The elevation resolution is given by $\Delta s=\lambda R_0/\left(2B_n\right)$. By specifying $\Delta s=0.5$ m, compatible with the range resolution and azimuth resolution, the baseline aperture is determined as $B_n=57.22$ m. The maximum canopy height in Arbaro is $H_c=22$ m [27], which corresponds to the maximum elevation of $H_c/sin{\theta }_{\ell }=28.7$ m. The elevation ambiguity is given by $s_{\mathrm{amb}}=\lambda R_0/\left(2d_b\right)$, which must be larger than $H_c\left(s\right)$ to avoid elevation ambiguity. By setting $s_{\mathrm{amb}}=28.7$ m, the baseline spacing is $d_b=0.49$ m. Finally, the number of baselines is determined from $B_n$ and $d_b$ as $N_p=115$.

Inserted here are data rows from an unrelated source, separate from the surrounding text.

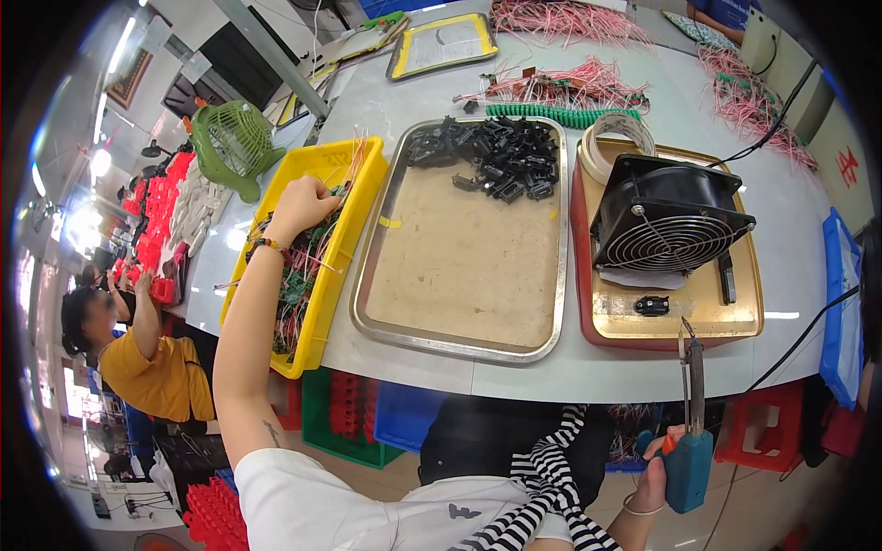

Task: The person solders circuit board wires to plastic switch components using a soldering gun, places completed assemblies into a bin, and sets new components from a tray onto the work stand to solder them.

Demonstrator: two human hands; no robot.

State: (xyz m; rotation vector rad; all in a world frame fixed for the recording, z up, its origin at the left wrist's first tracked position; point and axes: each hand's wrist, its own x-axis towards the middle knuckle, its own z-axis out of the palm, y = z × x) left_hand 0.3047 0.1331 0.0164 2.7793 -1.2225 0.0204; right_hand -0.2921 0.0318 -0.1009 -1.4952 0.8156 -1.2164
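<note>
The right grip was closed around the handle of a teal soldering gun at the near edge of the surface. The tool pointed away, its tip at the near rim of a gold-topped tin. A single black housing lay on the tin, left of the tip. If the tip was hot, leftward wrist drift could have scorched or displaced the housing.

On the left, a yellow bin contained wired boards. The left grip was inside its far portion, fingers drawn together; whether they held a lead could not be told. Because the wires were tangled, a fast lift could have dragged out neighbouring boards or strained a joint.

Right of the bin, a steel tray carried loose black housings at its far end. A black fan stood on the tin; trailing wire could have snagged on it. Farther lay a green coiled cord and pink wire bundles.
</note>
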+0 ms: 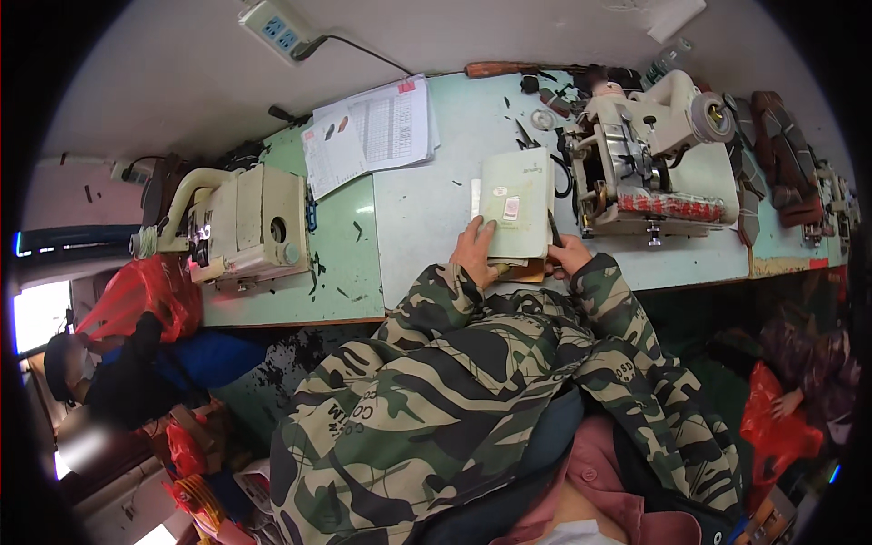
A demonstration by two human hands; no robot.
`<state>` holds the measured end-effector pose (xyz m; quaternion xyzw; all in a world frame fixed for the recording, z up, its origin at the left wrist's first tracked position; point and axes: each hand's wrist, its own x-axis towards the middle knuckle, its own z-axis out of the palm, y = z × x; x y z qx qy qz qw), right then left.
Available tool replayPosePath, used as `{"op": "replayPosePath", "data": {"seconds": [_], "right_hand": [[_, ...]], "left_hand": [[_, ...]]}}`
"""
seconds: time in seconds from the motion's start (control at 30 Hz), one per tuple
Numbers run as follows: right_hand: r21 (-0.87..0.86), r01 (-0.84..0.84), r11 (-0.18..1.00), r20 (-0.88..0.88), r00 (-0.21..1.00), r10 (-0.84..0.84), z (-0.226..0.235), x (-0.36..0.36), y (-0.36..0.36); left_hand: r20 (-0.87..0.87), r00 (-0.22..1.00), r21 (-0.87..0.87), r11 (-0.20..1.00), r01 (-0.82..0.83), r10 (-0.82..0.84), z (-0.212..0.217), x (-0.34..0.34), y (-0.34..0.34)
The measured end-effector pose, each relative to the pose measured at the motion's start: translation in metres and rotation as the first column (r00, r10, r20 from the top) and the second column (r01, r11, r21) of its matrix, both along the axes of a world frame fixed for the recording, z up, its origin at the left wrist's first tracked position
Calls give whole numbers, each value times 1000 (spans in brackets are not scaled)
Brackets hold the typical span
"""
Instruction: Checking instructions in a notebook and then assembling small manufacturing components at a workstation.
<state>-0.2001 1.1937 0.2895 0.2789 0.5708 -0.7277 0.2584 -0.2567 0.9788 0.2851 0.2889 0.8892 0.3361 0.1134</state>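
A pale green-cream notebook [518, 186] lies on the table in front of me, with a small pinkish label on its cover. My left hand [472, 254] grips its lower left corner, fingers on the cover and thumb by the bottom edge. At the lower right edge is my right hand [569, 255], its fingers closed around a dark, slim pen-like stick [553, 229] that points away from me. Some brownish paper or card [527, 271] sticks out beneath the notebook's near edge.
A cream machine [627, 163] with a handwheel stands right of the notebook; another [245, 222] stands left. Printed sheets [372, 132] lie at the back. Scissors [563, 177] and dark scraps lie near the notebook. Other people sit at far left and far right, near red plastic bags [772, 431].
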Motion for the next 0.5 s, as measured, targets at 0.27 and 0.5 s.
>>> {"op": "replayPosePath", "data": {"seconds": [0.27,0.5], "right_hand": [[222,92,971,-107,992,-69,6,7,-7],[57,-3,998,-146,989,11,44,-12,-25]], "left_hand": [[36,999,75,997,9,-12,17,12,2],[964,248,256,600,-758,-97,-2,-34,-21]]}}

The effects of noise are also simulated under the signal-to-noise ratio (SNR) of 0 to $-10$ dB, where $\mathrm{SNR}=10log(U_s^2/U_n^2)$, and $U_s$ and $U_n$ are the average amplitudes of signal and noise, respectively.

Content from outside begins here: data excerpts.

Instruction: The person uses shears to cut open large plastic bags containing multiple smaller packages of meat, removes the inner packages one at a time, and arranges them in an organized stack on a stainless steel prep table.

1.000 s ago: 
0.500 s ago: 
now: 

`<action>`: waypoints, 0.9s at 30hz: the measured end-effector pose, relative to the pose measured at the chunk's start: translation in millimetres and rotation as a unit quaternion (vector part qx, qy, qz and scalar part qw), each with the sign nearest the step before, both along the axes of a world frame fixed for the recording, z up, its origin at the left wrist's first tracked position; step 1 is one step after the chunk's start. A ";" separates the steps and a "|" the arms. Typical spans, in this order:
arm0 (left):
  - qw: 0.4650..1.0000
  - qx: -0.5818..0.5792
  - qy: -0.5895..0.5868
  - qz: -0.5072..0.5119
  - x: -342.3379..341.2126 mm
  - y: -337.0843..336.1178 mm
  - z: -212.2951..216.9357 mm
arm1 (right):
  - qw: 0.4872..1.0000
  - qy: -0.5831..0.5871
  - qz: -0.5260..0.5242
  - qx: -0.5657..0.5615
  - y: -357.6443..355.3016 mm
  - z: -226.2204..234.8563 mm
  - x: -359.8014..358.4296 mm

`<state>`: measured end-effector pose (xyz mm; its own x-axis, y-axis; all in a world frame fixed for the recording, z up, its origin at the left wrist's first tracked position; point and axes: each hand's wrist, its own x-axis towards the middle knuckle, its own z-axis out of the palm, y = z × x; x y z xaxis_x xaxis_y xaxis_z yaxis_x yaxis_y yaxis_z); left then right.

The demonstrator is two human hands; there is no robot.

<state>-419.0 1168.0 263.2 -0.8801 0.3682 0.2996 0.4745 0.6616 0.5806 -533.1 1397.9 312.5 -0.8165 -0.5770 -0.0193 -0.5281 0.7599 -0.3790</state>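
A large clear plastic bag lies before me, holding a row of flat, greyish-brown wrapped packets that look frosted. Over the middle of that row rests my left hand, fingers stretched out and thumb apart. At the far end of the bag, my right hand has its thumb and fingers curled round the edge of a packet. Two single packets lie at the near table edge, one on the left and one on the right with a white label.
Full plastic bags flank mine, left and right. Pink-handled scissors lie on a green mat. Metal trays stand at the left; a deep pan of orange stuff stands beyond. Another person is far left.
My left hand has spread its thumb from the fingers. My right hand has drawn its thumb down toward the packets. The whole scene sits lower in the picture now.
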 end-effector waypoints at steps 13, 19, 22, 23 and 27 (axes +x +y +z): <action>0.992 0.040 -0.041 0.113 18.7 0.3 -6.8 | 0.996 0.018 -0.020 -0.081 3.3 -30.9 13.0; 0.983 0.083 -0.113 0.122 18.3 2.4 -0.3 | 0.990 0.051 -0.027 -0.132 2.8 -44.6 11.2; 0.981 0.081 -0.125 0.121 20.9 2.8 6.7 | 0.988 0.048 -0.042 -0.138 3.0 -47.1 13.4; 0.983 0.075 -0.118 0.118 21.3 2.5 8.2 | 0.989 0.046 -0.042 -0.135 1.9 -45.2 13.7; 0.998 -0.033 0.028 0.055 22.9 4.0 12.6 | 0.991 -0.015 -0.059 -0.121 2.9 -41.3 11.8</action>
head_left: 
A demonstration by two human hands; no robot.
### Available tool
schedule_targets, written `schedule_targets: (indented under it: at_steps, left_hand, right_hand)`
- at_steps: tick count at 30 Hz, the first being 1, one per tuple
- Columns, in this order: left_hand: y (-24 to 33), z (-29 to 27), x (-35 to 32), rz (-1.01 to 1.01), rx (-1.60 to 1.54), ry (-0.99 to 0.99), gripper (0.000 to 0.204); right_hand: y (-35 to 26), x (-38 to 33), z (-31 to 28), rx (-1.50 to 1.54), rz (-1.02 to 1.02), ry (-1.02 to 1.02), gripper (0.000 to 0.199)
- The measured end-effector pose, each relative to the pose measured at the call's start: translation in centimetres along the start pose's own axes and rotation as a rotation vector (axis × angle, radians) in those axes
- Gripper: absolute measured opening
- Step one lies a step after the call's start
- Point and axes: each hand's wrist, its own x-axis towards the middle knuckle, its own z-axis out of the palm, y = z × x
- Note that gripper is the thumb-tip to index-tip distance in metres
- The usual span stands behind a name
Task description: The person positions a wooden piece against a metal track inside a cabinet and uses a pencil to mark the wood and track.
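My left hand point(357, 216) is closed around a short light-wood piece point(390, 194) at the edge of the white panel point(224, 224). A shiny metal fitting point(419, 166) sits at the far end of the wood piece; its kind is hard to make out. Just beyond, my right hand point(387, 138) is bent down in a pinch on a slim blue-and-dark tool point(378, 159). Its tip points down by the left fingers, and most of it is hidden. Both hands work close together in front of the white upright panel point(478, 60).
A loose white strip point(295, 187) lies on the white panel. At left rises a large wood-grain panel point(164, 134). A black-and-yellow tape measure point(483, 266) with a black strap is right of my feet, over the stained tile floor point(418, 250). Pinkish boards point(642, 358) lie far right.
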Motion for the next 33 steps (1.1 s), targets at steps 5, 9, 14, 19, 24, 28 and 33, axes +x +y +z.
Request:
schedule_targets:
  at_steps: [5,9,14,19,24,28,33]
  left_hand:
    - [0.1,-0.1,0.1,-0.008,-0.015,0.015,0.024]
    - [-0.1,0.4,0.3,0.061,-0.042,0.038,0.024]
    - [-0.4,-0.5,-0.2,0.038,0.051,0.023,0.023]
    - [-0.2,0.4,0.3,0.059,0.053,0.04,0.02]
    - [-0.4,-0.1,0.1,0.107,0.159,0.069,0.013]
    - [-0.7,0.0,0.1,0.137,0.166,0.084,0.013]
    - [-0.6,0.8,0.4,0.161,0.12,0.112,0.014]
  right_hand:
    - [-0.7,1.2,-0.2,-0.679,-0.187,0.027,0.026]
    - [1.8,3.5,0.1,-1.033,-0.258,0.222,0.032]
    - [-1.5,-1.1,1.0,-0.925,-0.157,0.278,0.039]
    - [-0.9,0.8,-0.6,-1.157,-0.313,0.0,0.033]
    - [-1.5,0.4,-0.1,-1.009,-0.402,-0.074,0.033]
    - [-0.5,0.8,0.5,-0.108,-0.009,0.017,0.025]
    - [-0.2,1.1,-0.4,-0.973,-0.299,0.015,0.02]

Table 2. Parameters of forest model.

Parameter	Symbol	Value	Value	Value
tree species		tamarack	quaking aspen	tamarack (dry)
country		U.S.	U.S.	U.S.
canopy height	$H_c$	21 m	15 m	21 m
trunk diameter	$D_t$	33 cm	25 cm	33 cm
DC of trunk	${ϵ}_w$	$29.47-j9.39$	$17.48-j5.92$	$8.27-j2.83$
wood moisture const.	$M_g$	0.7 g/m3	0.5 g/m3	0.2 g/m3
radius of branch	$r_b$	0.03 m	0.03 m	0.03 m
length of branch	${\ell }_b$	0.5 m	0.5 m	0.5 m
density of branch	$n_b$	20/m3	20/m3	20/m3
volume fraction of branches	$V_b$	0.23	0.23	0.23
DC of leaf	${ϵ}_{\ell }$	$15.33-j5.26$	$13-j6.38$	no leaf
avg. leaf thickness	$t_{\ell }$	0.03 cm	0.03 cm	no leaf
leaf area index	LAI	$[0,5.78]$	$[0,2.59]$	$[0,2.59]$
volume fraction of leaves	$V_{\ell }$	$[0,0.0173]$	$[0,0.0132]$	$[0,0.0132]$
effective DC of air&leaf	${ϵ}_{a\ell }$	${ϵ}_{a\ell }^{\prime }:[1,1.13]$, ${ϵ}_{a\ell }^{″}:[0,0.06]$	${ϵ}_{a\ell }^{\prime }:[1,1.13]$, ${ϵ}_{a\ell }^{″}:[0,0.05]$	${ϵ}_{a\ell }^{\prime }:[1,1.13]$, ${ϵ}_{a\ell }^{″}:[0,0.05]$
effective DC of air&leaf&branch	${ϵ}_{\mathrm{eff}}$	${ϵ}_{\mathrm{eff}}^{\prime }:[1,29.49]$	${ϵ}_{\mathrm{eff}}^{\prime }:[1,17.48]$	${ϵ}_{\mathrm{eff}}^{\prime }:[1,8.27]$
DC of ground	${ϵ}_g$	4	4	4
voxel size	$h^3$	0.5${}^3$ m3	0.5${}^3$ m3	0.5${}^3$ m3

DC: dielectric constant.

lists the parameters of a healthy taramack, a healthy quaking aspen and a dry (dead) tamarack, respectively, to be used in the simulations. The wood moisture and dielectric constant of a deadwood trunk are different from their healthy counterparts. Lower wood moisture implies a lower dielectric constant.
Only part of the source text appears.